Please reproduce all of the data exactly as it appears, but skip the pictures.

╭──

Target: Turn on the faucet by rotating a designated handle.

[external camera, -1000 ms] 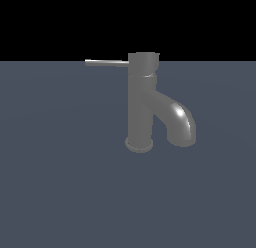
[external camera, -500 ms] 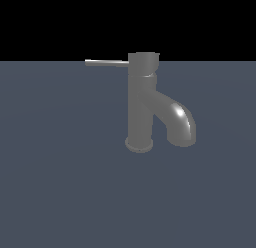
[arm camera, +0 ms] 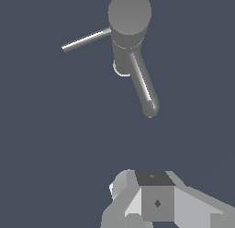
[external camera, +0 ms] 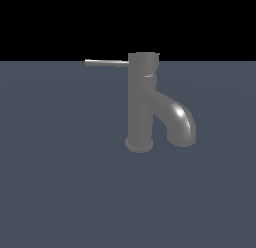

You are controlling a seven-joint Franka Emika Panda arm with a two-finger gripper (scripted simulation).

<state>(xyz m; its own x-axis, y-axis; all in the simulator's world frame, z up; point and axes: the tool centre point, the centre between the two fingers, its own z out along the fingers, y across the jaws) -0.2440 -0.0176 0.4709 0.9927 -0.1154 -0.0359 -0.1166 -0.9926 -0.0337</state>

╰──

- [OUTPUT FOR THIS TASK]:
Target: Turn on the faucet by rotating a designated handle.

[external camera, -1000 ms] 
[external camera, -500 ms] 
[arm camera, +0 ms] 
[external camera, +0 ms] 

You are controlling a seven-joint Franka Emika Panda arm with a two-finger gripper (scripted simulation).

<state>(xyz m; its own x-axis, y-axis; all in the simulator's world frame, z up; point and axes: the tool centre point, the centre between the two fingers, its own z out along the fingers, y across the jaws) -0.2440 -0.0176 0.4709 0.9927 -0.1154 -0.0359 -0.1166 -0.9926 -0.0337</state>

There is no more to this exercise.